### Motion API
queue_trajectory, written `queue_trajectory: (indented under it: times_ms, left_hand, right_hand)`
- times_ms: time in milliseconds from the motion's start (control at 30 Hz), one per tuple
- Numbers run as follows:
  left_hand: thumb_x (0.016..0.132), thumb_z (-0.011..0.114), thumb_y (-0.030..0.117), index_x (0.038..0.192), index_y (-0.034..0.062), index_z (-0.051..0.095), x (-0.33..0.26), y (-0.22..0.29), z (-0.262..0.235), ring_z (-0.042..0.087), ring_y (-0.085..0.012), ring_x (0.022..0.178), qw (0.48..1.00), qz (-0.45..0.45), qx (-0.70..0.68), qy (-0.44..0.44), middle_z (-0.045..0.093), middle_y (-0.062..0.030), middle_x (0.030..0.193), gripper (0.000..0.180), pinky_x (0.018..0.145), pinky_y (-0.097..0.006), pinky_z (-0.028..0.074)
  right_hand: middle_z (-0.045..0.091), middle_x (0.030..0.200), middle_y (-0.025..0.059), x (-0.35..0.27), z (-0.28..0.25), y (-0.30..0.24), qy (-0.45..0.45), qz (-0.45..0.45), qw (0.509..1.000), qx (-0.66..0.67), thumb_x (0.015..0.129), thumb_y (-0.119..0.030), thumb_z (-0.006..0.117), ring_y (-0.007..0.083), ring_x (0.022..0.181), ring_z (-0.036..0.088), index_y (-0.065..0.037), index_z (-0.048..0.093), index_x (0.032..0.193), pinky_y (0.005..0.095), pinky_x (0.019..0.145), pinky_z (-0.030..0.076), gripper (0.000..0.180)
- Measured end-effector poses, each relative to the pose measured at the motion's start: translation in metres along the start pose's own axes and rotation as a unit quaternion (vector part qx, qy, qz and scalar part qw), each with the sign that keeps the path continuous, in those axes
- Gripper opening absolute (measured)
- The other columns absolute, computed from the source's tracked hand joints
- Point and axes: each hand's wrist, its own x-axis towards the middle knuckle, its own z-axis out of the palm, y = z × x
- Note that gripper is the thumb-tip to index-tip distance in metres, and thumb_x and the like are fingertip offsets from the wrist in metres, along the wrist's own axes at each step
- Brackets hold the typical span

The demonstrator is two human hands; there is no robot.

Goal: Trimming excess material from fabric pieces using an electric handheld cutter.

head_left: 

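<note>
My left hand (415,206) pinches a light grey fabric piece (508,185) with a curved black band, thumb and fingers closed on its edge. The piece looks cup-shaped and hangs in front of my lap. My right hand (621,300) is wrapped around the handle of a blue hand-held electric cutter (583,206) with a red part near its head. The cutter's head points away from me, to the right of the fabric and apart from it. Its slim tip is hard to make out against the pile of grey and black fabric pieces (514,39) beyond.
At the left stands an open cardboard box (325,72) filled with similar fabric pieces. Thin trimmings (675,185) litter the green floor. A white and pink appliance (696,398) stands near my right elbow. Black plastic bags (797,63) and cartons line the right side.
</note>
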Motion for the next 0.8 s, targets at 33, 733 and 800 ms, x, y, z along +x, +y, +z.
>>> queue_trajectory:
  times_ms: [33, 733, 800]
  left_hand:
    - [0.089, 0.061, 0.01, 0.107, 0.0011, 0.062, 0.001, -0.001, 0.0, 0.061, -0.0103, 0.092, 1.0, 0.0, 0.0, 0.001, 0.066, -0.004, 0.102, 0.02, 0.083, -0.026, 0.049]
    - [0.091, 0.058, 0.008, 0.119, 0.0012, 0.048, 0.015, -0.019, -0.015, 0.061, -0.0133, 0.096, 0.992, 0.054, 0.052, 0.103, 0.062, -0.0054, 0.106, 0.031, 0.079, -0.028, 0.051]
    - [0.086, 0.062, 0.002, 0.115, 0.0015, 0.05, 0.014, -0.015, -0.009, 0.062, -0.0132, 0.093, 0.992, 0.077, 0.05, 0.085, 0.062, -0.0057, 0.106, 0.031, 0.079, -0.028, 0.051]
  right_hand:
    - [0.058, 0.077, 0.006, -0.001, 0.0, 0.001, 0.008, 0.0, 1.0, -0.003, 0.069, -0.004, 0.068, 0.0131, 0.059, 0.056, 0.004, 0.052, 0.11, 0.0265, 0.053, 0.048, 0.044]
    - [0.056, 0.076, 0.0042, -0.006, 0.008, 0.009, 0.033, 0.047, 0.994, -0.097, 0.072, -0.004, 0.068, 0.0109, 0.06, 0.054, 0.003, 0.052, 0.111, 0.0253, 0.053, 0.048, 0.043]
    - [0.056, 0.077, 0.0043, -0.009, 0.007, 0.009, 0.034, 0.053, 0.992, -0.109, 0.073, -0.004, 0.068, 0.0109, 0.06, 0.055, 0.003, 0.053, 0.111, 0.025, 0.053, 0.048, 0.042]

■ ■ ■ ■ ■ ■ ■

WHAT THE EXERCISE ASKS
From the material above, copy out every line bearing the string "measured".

RESULT OF THIS TASK
- Measured end-effector poses, each relative to the pose measured at the motion's start: translation in metres along the start pose's own axes and rotation as a unit quaternion (vector part qx, qy, qz and scalar part qw), each with the sign that keeps the path continuous, in those axes
- Gripper opening absolute (measured)

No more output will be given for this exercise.